**EXERCISE PROMPT**
Wherever the string "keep" appears in the entries below, return the line that holds it.
_ _ _ _
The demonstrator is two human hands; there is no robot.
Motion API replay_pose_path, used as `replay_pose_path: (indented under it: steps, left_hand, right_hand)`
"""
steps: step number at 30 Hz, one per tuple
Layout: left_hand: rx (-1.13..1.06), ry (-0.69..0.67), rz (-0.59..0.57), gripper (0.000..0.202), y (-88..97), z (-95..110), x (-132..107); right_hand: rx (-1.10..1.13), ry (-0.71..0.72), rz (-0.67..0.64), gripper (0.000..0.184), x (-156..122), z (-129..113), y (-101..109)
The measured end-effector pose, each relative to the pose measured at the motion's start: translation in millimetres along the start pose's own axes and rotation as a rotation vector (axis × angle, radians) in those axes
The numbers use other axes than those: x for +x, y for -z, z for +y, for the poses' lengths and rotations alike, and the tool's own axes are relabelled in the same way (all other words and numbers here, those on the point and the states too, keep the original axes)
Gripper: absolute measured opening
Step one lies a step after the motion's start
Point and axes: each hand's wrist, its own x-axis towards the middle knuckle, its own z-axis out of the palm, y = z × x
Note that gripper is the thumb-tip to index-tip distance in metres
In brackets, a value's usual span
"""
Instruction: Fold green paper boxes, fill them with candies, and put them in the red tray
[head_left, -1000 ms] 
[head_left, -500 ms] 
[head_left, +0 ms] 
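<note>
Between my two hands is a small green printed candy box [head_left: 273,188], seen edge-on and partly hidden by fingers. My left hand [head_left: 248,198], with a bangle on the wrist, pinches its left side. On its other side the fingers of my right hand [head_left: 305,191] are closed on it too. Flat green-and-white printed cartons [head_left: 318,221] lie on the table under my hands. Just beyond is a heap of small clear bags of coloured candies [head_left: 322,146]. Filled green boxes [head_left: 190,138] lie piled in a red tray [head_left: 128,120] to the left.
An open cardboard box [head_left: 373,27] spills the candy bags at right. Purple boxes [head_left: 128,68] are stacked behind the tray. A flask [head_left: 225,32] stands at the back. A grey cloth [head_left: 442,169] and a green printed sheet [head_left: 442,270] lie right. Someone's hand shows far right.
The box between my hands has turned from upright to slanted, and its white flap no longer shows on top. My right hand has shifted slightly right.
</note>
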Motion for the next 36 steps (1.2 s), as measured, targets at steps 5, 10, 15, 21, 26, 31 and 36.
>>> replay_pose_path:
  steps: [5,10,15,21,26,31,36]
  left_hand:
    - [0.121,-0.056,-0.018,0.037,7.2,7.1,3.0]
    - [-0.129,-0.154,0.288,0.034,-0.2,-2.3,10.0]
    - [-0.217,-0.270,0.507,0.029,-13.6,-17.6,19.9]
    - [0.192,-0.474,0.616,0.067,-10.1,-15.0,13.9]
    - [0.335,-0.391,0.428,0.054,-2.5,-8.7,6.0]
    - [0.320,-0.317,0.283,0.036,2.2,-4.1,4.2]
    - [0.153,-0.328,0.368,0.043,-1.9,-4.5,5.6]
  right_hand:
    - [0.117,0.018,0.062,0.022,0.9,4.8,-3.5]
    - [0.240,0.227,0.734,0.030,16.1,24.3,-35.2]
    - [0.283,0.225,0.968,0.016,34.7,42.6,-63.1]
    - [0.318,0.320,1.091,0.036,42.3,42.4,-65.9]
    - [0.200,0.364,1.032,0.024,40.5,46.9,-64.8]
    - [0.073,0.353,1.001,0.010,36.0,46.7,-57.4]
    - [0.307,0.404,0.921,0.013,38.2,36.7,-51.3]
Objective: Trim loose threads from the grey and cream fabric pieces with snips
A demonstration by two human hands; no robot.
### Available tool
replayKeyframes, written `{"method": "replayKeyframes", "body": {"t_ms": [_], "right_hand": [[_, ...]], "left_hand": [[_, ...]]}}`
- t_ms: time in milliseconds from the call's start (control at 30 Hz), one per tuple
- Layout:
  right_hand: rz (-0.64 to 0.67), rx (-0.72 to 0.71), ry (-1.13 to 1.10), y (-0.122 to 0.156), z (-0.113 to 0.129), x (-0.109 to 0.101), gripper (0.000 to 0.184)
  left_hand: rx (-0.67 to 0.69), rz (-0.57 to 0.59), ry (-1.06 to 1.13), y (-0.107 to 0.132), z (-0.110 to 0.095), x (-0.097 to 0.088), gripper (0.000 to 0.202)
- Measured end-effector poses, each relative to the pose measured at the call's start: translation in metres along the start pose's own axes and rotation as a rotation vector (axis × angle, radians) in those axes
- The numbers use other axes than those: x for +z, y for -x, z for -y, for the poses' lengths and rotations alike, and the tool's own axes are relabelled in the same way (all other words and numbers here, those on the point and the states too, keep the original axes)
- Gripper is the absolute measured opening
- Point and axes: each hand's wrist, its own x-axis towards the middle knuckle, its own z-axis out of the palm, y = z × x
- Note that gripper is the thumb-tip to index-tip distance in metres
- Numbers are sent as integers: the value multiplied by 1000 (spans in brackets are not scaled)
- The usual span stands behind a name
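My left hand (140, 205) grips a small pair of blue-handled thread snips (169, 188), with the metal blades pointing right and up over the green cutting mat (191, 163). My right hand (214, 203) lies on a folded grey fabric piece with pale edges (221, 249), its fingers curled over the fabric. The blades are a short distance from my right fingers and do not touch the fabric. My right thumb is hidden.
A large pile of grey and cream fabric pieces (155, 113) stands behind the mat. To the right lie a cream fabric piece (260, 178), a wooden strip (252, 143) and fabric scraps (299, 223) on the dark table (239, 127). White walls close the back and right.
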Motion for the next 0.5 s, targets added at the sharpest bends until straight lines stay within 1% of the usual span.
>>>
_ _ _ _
**RESPONSE BOX**
The numbers use other axes than those: x for +x, y for -z, z for +y, for the poses' lengths and rotations alike, and the tool's own axes are relabelled in the same way (all other words and numbers here, those on the point and the states too, keep the original axes)
- The numbers use other axes than those: x for +z, y for -x, z for -y, for the poses' lengths and rotations alike, and the tool's own axes are relabelled in the same way (all other words and numbers here, those on the point and the states too, keep the original axes)

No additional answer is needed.